Introduction

Traditional machine learning models, such as linear regressor and random forest regressor, only use one model to predict output features. The purpose of a multi-output regressor is to extend this: it takes a list of regressors and fits one estimator per target. This allows for simultaneous calculations potentially more accurate results, especially when the outputs are correlated.

How It Works

Imported from sci-kit learn, the multi-output regressor first requires a list of estimators, including but not limited to linear regression, Bayesian process, logistic and poisson regression. The algorithm used for the code is random forest, which creates random series of decision trees. These trees are independent of each other and predict values as a whole for regression, meaning that the predicted values from each tree are averaged. This prevents overfitting and biased results. Similarly to other algorithms, the multi-output regressor processed by random forest splits data for training and testing.

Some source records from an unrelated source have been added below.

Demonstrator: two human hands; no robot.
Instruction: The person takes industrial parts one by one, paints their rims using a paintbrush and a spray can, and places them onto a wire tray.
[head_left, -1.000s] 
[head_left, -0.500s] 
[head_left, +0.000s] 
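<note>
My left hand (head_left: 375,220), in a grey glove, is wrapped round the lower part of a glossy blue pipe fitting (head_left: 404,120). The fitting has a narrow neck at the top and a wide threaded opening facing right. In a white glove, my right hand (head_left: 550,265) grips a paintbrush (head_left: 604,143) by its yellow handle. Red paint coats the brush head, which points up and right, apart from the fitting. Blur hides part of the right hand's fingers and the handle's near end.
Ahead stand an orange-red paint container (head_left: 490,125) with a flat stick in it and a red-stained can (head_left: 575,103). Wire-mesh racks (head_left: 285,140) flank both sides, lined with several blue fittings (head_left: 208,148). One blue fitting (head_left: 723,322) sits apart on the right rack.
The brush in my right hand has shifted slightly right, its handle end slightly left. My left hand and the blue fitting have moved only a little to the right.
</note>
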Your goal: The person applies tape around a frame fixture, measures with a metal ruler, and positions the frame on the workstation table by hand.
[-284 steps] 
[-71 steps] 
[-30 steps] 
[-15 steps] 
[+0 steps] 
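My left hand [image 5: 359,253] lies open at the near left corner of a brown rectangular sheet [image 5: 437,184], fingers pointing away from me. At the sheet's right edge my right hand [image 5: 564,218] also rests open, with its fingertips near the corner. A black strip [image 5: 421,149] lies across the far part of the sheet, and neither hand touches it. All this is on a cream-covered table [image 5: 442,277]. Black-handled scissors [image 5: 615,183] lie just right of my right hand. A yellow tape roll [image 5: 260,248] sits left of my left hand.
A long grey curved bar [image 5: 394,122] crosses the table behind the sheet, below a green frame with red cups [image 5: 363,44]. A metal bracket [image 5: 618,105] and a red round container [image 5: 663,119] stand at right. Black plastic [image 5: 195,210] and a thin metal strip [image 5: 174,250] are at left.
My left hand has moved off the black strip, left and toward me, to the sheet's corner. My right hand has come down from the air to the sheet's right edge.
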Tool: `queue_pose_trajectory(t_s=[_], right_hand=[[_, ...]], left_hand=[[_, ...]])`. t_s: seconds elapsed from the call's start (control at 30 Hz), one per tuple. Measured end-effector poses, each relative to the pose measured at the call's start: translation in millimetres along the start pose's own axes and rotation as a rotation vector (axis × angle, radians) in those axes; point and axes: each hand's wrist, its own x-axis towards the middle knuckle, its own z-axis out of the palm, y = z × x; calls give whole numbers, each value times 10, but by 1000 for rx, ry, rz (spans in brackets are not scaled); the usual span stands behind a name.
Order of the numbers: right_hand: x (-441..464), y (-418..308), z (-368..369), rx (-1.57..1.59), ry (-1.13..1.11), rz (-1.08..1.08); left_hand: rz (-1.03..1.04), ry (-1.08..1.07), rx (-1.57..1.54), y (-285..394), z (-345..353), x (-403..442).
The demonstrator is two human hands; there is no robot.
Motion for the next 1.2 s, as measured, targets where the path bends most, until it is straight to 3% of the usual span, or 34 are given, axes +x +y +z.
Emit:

In the code, there are also functions that allow for setting up the data for the multi-output regressor, graphing and running everything. The data preparation function requires the target columns and the file path and simply returns split dataset from the converted file to DataFrame. The graphing function is optional by setting graph = False when calling the master function, which is run_rfmo_model(). To run the whole code, simply call this function with optional parameters: target abundances, graphing and the number of estimators.

Link to the code: https://github.com/utat-ss/FINCH-Science/blob/main/Unmixing_Methods/Unconventional_Unmixing_Methods/Multi-Output Regressor.py

Results

Mean Squared Error: 0.026715565542984293

R-squared: 0.722817031505144

R-squared for npv only: 0.6155036984351795

This code was tested with simpler_data.csv from the UTAT Space Systems Division Google drive.